C’est une tradition qui remonte à la nuit des temps.

La présente pour féliciter Jacobs de ses paroles courageuses et vraies.

La dictature des Greng devient de plus en plus insupportable.

Pour ces gens, l’homme est « of the smaller consequence » - on l’emmerdera à fond si tels sont les intérêts de survie des renards et des chauves-souris qui ont le privilège d’un ordre de grandeur supérieure.

Les conneries qu’ils ont pondues en divorce et en circulation en disent long sur ce qu’ils sont. – Des autocrates sévissant dans tous les domaines où l’homme trouvait un soupçon de plaisir.

AJOUTE À LA DIATRIBE DE JACOBS

Ceux qui pleurent les animaux abattus à la chasse, n’ont aucune émotion particulière quand il y va des cochons, bœufs et vaches passant par les fourches caudines des abattoirs.

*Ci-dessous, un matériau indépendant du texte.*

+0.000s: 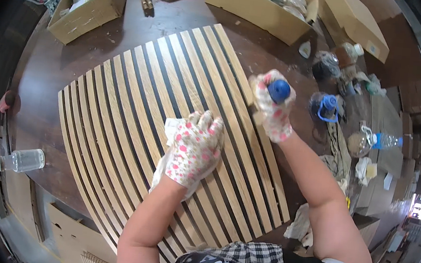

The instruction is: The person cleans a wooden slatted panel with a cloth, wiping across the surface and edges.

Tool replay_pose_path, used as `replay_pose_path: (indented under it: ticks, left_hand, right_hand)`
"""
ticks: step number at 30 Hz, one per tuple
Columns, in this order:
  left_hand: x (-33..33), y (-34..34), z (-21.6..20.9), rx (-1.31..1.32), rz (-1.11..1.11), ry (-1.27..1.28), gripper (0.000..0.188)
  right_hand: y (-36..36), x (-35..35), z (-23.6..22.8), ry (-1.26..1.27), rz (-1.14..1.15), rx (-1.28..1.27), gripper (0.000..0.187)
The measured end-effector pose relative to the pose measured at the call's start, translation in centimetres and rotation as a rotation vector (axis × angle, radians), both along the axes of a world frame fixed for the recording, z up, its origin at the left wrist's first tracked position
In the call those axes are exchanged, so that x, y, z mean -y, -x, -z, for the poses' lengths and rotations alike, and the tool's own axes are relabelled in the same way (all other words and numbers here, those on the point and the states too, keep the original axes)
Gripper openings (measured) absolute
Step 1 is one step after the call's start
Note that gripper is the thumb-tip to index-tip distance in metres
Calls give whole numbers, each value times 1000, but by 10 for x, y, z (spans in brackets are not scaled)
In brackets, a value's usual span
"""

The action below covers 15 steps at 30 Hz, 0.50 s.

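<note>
A slatted wooden panel (149,69), pale strips with dark gaps between them, lies across the table in front of me. My left hand (195,148), in a white glove with pink spots, presses a white cloth (160,170) onto the middle of the panel, fingers bent over it. In a matching glove, my right hand (274,107) is closed around a thing with a round blue end (278,91), above the panel's right edge. The grip hides the rest of that thing, so its kind is unclear.
Cardboard boxes stand at the far left (91,18) and far middle (258,4) of the brown table (37,106). Right of the panel are a blue-capped jug (325,107), a clear bottle (388,141) and rags (340,156). Another clear bottle (23,160) lies near the left edge.
</note>
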<state>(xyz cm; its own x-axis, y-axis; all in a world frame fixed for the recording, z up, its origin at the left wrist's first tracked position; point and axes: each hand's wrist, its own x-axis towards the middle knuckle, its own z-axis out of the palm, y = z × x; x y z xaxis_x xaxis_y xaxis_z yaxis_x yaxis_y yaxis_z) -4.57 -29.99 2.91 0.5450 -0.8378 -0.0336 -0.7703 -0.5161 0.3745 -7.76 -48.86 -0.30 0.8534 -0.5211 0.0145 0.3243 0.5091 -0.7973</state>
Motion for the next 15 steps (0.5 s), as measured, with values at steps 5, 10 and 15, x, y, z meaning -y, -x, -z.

Ils sont des milliers par semaine.

C’est dans ces lieux sinistres, que du matin au soir, on assouvit les appétits carnassiers des « Gutmensch » et autres, qui avalent avec délectation les steaks de cheval et les tartares, sans une larme à l’œil et sans se poser de questions.

C’est la normalité.

On ne pleure pas.

On déguste.

À bon entendeur salut – bande d’hypocrites.